Posted Wed, Apr 20, 2022 6:43 AM
The Health Policy Commission (HPC) of the Nigerian Economic Summit Group (NESG), on Thursday, 7th of April, 2022, held an event with the theme “2022 World Tuberculosis Day Private Sector Collaboration.”
In his welcome remarks, the vice-chairman of the NESG, Mr Niyi Yusuf, said that data from the World Health Organization (WHO) indicates that Nigeria has the highest Tuberculosis (TB) burden in Africa. Even though TB is curable and preventable, over 120,000 Nigerians died of Tuberculosis in 2019 (accounting for around 8.5% of global deaths). He noted that there is still a significant gap in the number of those diagnosed versus those enrolled in treatment, with Nigeria having the lowest case detections in the world, with only one in four people being diagnosed, which indicates that much more needs to be done to increase early detection, treatment and provision of additional funding to achieve the End TB goals.
Furthermore, Mr Yusuf also stated that the private sector in Nigeria has a track record of supporting disease control/eradication efforts, such as in the fight against polio and malaria, where the private-sector coalition contributed to achieving significant health gains, noting that is why engaging the private sector to accelerate TB control in the country, which ranks sixth globally in terms of its TB Burden, is key to the promotion of a healthy workforce and safe workspaces.
His Excellency, the executive governor of Lagos State, Mr Babajide Sanwoolu, in his remarks, said that TB is indeed an airborne infection spread from person to person, and Nigeria contributes significantly to the global TB burden, placing 1st in Africa and 6th in the world and that it was important for all stakeholders to work together to towards improving productivity as an enabler to successful economic reform and provide funding and support to end TB in Nigeria.
In his presentation, the Honourable Commissioner for Health, Lagos state, Professor Akin Abayomi, revealed that Nigeria has over 300,00 undetected cases in Nigeria and Lagos remains the epicentre of TB burden in Nigeria.

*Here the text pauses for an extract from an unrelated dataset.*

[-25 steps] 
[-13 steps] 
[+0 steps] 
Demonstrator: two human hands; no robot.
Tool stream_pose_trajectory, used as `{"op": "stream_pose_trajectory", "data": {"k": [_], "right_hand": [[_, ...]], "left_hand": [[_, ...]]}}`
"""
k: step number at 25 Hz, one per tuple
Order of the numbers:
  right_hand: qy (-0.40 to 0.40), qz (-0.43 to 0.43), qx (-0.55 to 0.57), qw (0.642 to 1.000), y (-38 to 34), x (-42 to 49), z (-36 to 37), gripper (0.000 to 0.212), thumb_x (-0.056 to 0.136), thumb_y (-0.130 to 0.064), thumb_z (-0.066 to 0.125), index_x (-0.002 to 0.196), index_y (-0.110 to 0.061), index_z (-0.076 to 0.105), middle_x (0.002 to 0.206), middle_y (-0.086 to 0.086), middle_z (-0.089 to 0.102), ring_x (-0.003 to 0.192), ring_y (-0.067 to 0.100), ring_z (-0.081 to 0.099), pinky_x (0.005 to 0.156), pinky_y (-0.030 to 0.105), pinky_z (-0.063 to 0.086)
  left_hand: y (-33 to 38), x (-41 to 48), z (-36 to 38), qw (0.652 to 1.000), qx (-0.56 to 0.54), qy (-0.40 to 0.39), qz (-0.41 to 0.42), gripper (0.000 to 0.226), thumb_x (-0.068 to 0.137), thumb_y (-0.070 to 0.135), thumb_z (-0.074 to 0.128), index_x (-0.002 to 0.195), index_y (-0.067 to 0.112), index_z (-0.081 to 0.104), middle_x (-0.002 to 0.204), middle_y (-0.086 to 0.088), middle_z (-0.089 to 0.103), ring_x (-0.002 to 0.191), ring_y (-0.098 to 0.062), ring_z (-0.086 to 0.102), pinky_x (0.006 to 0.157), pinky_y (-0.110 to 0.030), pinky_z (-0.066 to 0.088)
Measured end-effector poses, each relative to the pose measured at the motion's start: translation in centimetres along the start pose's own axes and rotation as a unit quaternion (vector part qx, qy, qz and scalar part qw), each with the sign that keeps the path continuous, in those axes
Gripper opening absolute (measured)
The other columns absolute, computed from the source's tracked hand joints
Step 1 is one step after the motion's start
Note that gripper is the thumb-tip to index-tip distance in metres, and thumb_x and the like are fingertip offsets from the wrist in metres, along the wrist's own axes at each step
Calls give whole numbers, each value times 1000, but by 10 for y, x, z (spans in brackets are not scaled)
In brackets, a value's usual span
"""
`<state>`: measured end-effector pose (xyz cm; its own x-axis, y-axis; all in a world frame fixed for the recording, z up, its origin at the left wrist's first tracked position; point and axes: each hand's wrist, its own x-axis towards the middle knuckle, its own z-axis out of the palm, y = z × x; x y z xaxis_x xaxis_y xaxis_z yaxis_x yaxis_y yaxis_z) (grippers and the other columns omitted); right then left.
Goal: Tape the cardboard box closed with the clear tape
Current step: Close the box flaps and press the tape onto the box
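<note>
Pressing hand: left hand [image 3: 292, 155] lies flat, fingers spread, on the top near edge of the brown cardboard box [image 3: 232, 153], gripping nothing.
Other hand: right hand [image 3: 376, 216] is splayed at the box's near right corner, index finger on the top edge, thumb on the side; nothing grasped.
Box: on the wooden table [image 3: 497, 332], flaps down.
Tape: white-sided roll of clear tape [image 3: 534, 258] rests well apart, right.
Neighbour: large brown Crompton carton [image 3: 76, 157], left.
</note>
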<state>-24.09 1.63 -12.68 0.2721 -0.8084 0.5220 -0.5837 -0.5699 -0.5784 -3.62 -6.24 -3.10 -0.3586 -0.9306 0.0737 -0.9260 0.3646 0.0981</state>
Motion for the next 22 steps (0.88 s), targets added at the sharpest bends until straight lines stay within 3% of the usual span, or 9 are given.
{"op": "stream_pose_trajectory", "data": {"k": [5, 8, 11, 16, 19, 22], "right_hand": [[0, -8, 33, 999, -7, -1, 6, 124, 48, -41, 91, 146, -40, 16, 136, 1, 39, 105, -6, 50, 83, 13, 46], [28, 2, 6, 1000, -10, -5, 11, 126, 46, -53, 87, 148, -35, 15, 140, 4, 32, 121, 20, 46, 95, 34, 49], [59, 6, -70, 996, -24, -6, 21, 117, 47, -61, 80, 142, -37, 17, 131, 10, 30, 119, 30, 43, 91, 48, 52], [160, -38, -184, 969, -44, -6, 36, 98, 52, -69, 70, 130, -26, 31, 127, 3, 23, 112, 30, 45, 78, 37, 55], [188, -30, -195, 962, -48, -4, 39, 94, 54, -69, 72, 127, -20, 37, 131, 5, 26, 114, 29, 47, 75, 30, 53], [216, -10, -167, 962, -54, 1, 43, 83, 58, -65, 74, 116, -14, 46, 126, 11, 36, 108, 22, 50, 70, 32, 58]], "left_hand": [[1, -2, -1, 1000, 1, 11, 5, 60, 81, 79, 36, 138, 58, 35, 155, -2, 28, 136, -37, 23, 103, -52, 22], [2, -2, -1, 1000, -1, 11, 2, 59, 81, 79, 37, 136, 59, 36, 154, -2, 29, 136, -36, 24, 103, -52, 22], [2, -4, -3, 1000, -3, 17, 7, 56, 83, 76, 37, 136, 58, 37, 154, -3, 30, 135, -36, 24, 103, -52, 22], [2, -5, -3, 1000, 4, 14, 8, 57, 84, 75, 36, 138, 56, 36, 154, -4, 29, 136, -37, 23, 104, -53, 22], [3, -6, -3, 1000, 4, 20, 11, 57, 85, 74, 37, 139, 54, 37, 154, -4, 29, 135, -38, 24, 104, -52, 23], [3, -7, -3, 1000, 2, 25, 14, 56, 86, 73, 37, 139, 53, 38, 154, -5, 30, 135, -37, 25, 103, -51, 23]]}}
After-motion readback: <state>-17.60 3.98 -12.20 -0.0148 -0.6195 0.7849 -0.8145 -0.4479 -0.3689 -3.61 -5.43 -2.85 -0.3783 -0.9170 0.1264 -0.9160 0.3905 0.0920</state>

He noted that 65,000 cases need to be identified annually, but only 31,000 cases were detected in 2021, indicating a considerable deficit. “Lagos has a slight funding gap for TB, considering that 6 percent of identified cases demonstrate multi-drug resistance and require a more complicated drug regimen. In addition, up to 32 percent of patients have developed drug-resistant TB, requiring a more expensive regimen with high toxicity for the patient,” he stated. More so, Professor Abayomi noted the need for enhanced public awareness, for people to know the signs of the disease and where to get help to aid recovery.

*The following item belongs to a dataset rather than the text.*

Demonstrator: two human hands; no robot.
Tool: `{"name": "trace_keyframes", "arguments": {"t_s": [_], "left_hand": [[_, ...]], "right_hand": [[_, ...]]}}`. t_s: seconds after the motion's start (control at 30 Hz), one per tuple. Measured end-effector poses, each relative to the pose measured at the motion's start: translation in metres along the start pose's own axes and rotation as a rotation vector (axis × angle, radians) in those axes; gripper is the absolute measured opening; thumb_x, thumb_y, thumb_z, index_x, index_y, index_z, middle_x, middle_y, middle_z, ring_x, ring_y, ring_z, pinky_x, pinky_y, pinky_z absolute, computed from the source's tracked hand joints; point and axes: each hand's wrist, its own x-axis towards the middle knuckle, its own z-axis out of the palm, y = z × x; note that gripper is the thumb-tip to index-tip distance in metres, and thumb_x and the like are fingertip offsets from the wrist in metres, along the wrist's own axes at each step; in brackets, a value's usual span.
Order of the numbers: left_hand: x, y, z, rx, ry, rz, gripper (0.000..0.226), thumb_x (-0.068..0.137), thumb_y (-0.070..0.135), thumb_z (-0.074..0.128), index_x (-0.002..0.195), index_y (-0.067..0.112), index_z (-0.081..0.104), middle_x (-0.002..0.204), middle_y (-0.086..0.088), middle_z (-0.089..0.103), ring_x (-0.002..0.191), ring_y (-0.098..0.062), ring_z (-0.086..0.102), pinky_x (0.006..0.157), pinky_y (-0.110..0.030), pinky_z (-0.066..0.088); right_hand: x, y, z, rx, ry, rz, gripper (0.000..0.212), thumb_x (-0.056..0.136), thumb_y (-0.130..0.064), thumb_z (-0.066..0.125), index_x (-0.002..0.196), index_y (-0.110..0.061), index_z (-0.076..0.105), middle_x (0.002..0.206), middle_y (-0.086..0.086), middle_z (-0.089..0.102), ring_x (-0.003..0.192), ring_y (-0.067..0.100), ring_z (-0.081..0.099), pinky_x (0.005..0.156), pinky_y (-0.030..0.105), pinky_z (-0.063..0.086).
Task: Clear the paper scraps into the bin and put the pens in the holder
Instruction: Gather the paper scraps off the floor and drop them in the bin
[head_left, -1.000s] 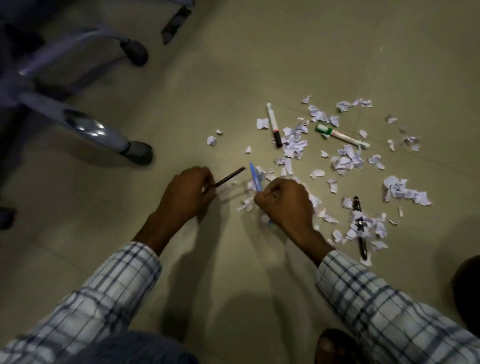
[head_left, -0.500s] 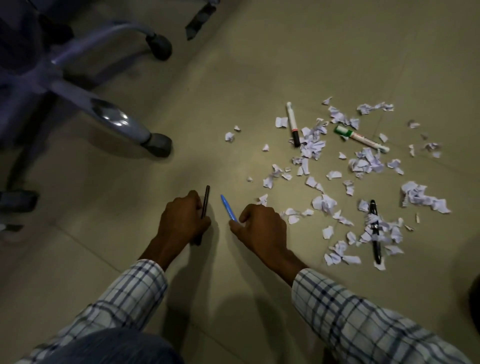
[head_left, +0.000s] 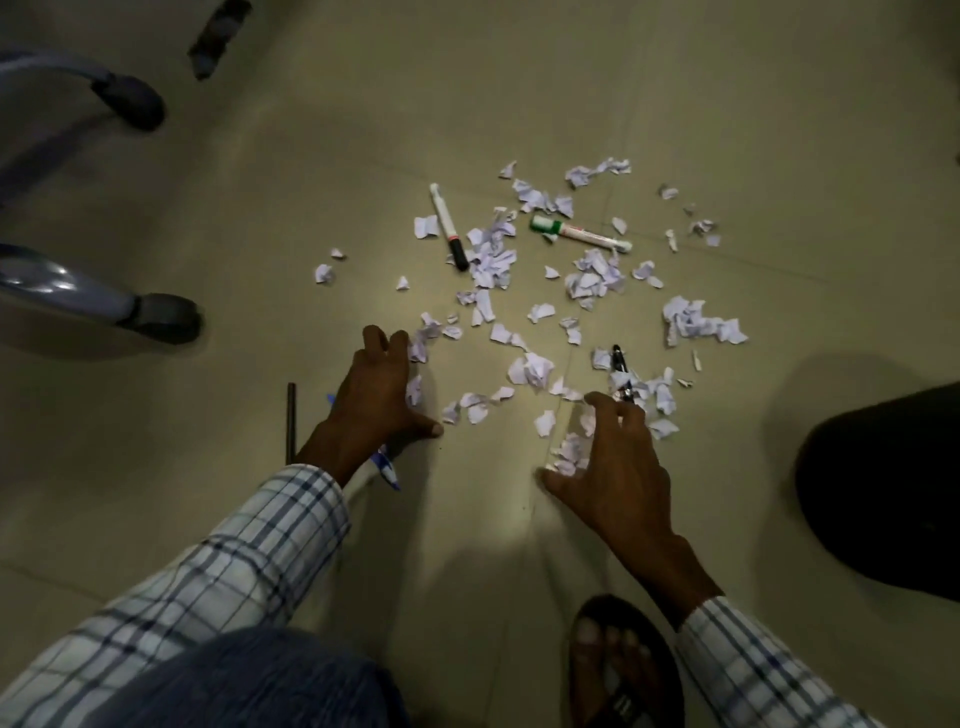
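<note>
On the tiled floor, white paper scraps lie scattered in a loose patch ahead of a crouching person. The left hand is released, its fingers spread and reaching forward so that the tips touch the scraps at the near left edge of the patch, with the thumb stretched out to the side along the floor. The right hand is also released, fingers spread and lightly bent over a small cluster of scraps that shows between thumb and fingers; it holds nothing firmly that can be seen.

A thin dark pen lies on the floor just left of the left wrist, and a blue pen lies partly hidden under that wrist. A black pen rests among the scraps just beyond the right fingertips. Farther off, a white marker with a black cap lies at the left of the patch, and a marker with a green cap lies to its right, well apart from both hands.

Checked sleeves cover both forearms. A foot in a dark sandal stands at the bottom edge. Chair legs with dark wheels sit at the left. A large dark shape at the right is too dim to tell what it is.
</note>
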Motion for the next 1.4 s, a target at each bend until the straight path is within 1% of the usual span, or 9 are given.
{"name": "trace_keyframes", "arguments": {"t_s": [0.33, 0.5, 0.63, 0.8, 0.97, 1.1, 1.2, 1.3, 1.4], "left_hand": [[0.01, 0.064, 0.029, -0.129, -0.039, 0.223, 0.066, 0.072, 0.021, 0.082, 0.127, 0.013, 0.047, 0.128, -0.012, 0.043, 0.105, -0.033, 0.058, 0.078, -0.028, 0.04], [0.015, 0.06, 0.012, -0.225, 0.041, 0.269, 0.086, 0.065, 0.031, 0.087, 0.138, 0.018, 0.044, 0.135, -0.008, 0.045, 0.117, -0.026, 0.055, 0.093, -0.035, 0.047], [0.02, 0.018, -0.018, -0.101, 0.225, 0.122, 0.098, 0.058, 0.055, 0.085, 0.139, 0.021, 0.042, 0.137, -0.01, 0.043, 0.12, -0.028, 0.048, 0.093, -0.041, 0.048], [0.006, -0.002, -0.013, -0.006, 0.025, -0.119, 0.128, 0.044, 0.064, 0.088, 0.146, 0.019, 0.026, 0.14, -0.013, 0.03, 0.128, -0.034, 0.037, 0.099, -0.044, 0.044], [0.006, 0.031, 0.011, -0.118, 0.005, 0.022, 0.129, 0.039, 0.053, 0.094, 0.145, 0.019, 0.028, 0.137, -0.009, 0.028, 0.122, -0.031, 0.043, 0.099, -0.037, 0.044], [0.015, 0.059, 0.028, -0.142, -0.054, 0.16, 0.121, 0.045, 0.048, 0.093, 0.145, 0.022, 0.029, 0.147, -0.004, 0.025, 0.128, -0.028, 0.045, 0.101, -0.033, 0.045], [0.025, 0.058, 0.016, -0.22, -0.027, 0.174, 0.113, 0.05, 0.046, 0.092, 0.144, 0.024, 0.034, 0.147, -0.004, 0.027, 0.127, -0.028, 0.048, 0.101, -0.035, 0.046], [0.041, 0.047, -0.012, -0.188, 0.073, 0.201, 0.117, 0.045, 0.061, 0.087, 0.144, 0.025, 0.035, 0.145, -0.004, 0.031, 0.126, -0.024, 0.047, 0.099, -0.034, 0.044], [0.063, 0.045, -0.034, -0.052, 0.014, 0.284, 0.132, 0.039, 0.072, 0.082, 0.15, 0.027, 0.026, 0.155, -0.001, 0.02, 0.139, -0.025, 0.032, 0.105, -0.04, 0.042]], "right_hand": [[0.019, 0.009, 0.025, 0.283, 0.155, -0.112, 0.057, 0.077, -0.013, 0.079, 0.128, -0.015, 0.053, 0.125, 0.006, 0.049, 0.106, 0.023, 0.058, 0.09, 0.03, 0.051], [0.044, -0.009, 0.011, 0.345, 0.163, -0.235, 0.054, 0.077, -0.011, 0.078, 0.127, -0.018, 0.057, 0.121, 0.003, 0.056, 0.093, 0.011, 0.057, 0.08, 0.019, 0.048], [0.046, 0.0, 0.0, 0.249, 0.261, -0.099, 0.061, 0.077, -0.019, 0.079, 0.132, -0.018, 0.053, 0.128, 0.004, 0.054, 0.111, 0.021, 0.057, 0.088, 0.032, 0.051], [0.053, 0.005, 0.002, 0.146, 0.173, 0.045, 0.069, 0.078, -0.024, 0.079, 0.138, -0.016, 0.045, 0.136, 0.009, 0.045, 0.124, 0.029, 0.049, 0.095, 0.037, 0.047], [0.058, -0.006, 0.018, 0.187, 0.144, -0.08, 0.067, 0.077, -0.012, 0.075, 0.137, -0.011, 0.048, 0.134, 0.011, 0.046, 0.122, 0.028, 0.05, 0.098, 0.032, 0.044], [0.065, -0.016, 0.02, 0.328, 0.07, -0.231, 0.059, 0.076, -0.007, 0.072, 0.132, -0.014, 0.055, 0.125, 0.005, 0.055, 0.102, 0.019, 0.059, 0.084, 0.022, 0.047], [0.082, -0.01, 0.007, 0.41, 0.179, -0.25, 0.055, 0.076, -0.004, 0.068, 0.129, -0.016, 0.058, 0.119, 0.0, 0.058, 0.095, 0.011, 0.058, 0.081, 0.024, 0.051], [0.113, 0.0, -0.015, 0.356, 0.266, -0.264, 0.057, 0.074, -0.011, 0.067, 0.129, -0.017, 0.055, 0.123, 0.003, 0.055, 0.103, 0.019, 0.057, 0.087, 0.035, 0.052], [0.152, 0.006, -0.035, 0.19, 0.16, -0.208, 0.084, 0.064, -0.037, 0.068, 0.142, -0.02, 0.043, 0.139, 0.01, 0.044, 0.126, 0.029, 0.043, 0.103, 0.041, 0.042]]}}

Speaking during the panel session, the Facilitator of the NESG Health Policy Commission, Dr Chuku Nata, said that political will is essential, especially considering that the local component of financing for TB eradication is 10%, which is far less than is needed to guarantee sustainability. He reiterated the need for deliberate investment for TB that highlights the impact on the workplace and productivity for the private sector to know the benefits of being involved in stopping TB.
Dr Idi Hong, Director of Government Relations, BUA, stated that BUA continues to provide support in health and social development with a commitment of US$100 million. The discussion around TB must be scaled up, taking the number of people who die from the disease into cognisance.
Dr Lucica Ditiu, Executive Director, Stop TB Geneva, said that Lagos is akin to a country as it compares favourably with other member states in the African region. “Nigeria has a big burden of TB, but it is rare to have lots of private sectors and donor partner collaboration to discuss TB. Lagos has a good plan in place, and it is important to secure the financing for putting the plan in place. A sick person can infect 15 to 20 people in a year, and TB kills more people than COVID-19. 50% of people infected who don’t get treatment can die. The private sector can help financially and screen and test their employees for TB while helping to ensure judicious use of resources,” Dr Ditiu noted.
The National Coordinator, National Tuberculosis and Leprosy Control Programme (NTLCP), Dr Chukwuma Anyaike, stated that the private sector contributed significantly to identifying TB cases. However, despite this, about 300,000 cases are still being missed. “Increased funding is key to ending the TB epidemic in Nigeria. Every hour, 80 Nigerians die from TB, families get poorer, and children drop out of school due to the loss of their benefactor. Strong support and investment from the private sector will accelerate a breakthrough towards ending TB in Nigeria,” he stated.
The co-founder/CEO of Verod Capital, Dr Danladi Verheijen, said his organisation is focused on Economic value and will continue to support and make financial contributions to ending TB in Nigeria while encouraging other companies to do the same.